▶ [PROBLEM REQUIREMENTS] Copy each line of the entries below that contains the string "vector".

Stored items from a collection
· · · ·

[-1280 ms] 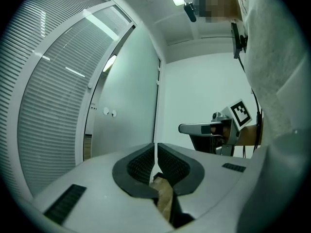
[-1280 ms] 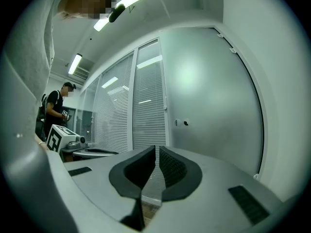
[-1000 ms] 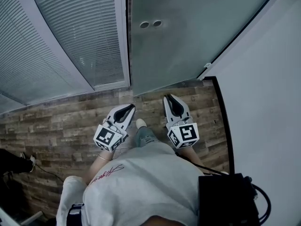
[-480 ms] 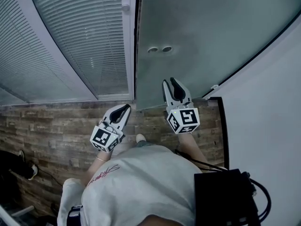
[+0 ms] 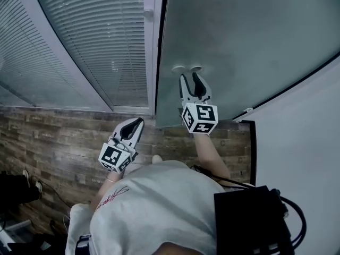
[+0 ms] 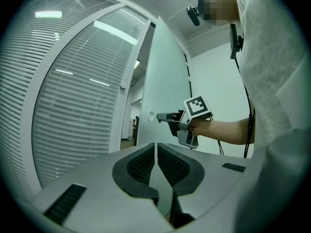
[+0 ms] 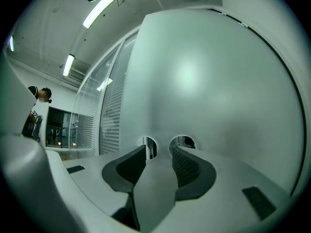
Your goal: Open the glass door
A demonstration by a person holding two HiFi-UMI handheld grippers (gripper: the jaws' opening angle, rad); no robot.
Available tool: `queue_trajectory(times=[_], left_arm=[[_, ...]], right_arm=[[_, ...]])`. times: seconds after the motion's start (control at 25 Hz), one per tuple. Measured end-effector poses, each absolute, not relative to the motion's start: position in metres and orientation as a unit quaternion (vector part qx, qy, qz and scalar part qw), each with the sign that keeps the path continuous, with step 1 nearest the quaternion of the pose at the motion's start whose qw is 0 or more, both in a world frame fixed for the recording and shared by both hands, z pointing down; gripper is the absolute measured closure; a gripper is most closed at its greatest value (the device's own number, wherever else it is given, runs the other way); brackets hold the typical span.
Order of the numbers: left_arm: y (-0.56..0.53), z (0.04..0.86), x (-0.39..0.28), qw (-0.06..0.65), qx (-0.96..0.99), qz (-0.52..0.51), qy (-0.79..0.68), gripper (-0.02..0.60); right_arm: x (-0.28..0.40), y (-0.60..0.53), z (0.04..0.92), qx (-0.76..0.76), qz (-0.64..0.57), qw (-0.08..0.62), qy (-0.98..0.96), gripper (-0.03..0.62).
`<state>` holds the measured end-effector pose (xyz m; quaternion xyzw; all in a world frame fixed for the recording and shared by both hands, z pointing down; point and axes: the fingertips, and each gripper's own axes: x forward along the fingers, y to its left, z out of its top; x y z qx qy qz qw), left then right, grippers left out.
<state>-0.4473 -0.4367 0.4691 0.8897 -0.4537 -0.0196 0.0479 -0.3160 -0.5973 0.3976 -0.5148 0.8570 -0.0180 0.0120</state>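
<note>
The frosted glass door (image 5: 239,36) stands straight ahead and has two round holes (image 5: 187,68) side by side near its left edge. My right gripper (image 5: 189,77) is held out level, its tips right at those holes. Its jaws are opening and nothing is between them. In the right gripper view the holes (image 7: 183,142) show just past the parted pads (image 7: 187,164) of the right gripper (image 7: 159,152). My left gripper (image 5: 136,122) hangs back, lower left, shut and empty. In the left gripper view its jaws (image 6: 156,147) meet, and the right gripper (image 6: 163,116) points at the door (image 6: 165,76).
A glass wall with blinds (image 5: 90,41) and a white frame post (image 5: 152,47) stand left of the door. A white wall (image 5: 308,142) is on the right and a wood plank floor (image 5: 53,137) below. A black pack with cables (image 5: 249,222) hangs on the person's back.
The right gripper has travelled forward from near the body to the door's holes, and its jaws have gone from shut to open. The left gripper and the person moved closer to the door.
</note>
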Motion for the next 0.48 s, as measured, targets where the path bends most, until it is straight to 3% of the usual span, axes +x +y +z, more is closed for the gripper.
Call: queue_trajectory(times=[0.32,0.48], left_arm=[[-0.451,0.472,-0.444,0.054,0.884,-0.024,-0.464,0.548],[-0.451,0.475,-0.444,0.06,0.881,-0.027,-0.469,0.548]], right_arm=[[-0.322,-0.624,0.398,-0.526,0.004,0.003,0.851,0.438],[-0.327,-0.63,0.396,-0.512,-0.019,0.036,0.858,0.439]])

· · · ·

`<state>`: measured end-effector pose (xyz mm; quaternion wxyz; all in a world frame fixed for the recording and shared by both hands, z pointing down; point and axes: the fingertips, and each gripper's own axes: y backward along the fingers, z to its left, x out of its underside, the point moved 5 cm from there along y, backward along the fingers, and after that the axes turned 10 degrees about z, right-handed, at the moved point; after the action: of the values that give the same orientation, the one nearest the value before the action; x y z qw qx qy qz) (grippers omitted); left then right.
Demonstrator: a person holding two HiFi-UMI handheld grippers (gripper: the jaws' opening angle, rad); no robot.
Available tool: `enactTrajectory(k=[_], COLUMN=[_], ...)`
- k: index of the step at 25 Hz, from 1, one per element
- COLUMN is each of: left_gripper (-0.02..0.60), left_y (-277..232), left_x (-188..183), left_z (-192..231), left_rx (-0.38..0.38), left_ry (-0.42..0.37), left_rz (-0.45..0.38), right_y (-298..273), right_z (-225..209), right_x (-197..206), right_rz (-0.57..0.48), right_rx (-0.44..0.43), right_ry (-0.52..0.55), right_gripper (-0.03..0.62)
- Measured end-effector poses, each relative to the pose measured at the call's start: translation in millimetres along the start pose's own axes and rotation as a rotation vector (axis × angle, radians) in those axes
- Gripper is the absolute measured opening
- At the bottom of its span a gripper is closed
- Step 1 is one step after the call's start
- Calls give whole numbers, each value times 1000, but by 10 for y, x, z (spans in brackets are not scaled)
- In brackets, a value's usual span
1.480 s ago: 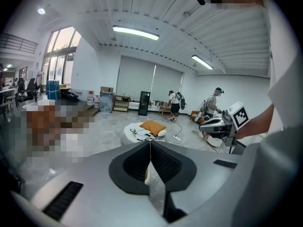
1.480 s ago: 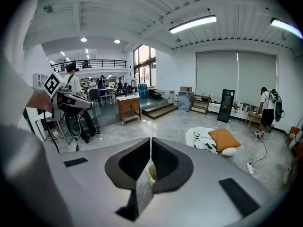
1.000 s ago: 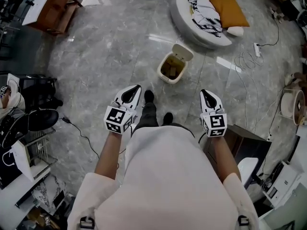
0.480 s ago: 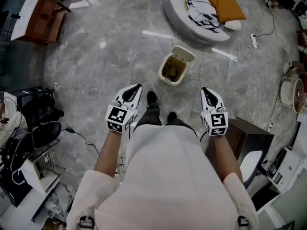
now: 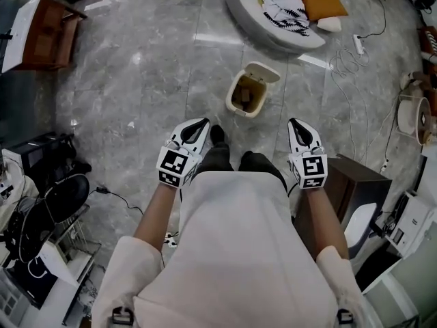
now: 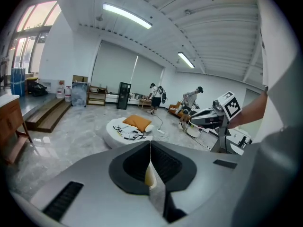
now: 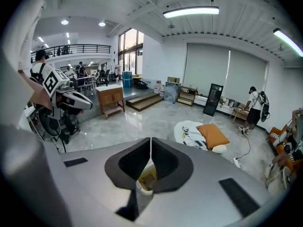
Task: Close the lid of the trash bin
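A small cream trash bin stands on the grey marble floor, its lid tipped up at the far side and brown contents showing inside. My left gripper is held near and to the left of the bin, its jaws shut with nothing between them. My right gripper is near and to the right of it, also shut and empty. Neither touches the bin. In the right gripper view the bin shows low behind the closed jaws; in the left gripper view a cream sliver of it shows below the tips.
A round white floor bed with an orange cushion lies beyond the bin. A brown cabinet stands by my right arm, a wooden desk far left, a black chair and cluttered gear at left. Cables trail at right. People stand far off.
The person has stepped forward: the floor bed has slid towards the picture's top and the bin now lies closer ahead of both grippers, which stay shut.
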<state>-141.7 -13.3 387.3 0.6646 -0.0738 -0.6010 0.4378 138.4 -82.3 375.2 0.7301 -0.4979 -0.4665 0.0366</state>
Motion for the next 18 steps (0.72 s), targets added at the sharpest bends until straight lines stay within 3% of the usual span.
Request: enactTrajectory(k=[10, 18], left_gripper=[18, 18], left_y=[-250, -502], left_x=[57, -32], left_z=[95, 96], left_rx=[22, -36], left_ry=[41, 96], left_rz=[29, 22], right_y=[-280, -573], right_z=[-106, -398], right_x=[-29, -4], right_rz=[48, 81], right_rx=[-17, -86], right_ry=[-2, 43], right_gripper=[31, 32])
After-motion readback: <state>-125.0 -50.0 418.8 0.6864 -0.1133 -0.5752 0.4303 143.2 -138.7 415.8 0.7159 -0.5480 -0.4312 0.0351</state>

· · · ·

▶ [ANSWER FOR THIS EXERCISE]
Available tool: `queue_trajectory(times=[_], left_arm=[[_, ...]], right_arm=[[_, ...]])`. times: seconds after the motion's start (control at 25 Hz), one per tuple. Measured end-effector poses, each absolute, not relative to the motion's start: position in metres and orientation as a unit quaternion (vector part qx, qy, qz and scalar part qw), each with the sign that keeps the path continuous, with step 1 nearest the quaternion of the pose at the motion's start whose qw is 0 or more, both in a world frame fixed for the recording and shared by both hands, z pointing down; gripper is the absolute measured closure; a gripper is most closed at its greatest value (the device's own number, wherever else it is given, runs the other way); brackets hold the typical span.
- Measured end-effector poses, each relative to the pose measured at the call's start: translation in millimetres along the start pose's own axes and rotation as a rotation vector (axis × angle, radians) in those axes

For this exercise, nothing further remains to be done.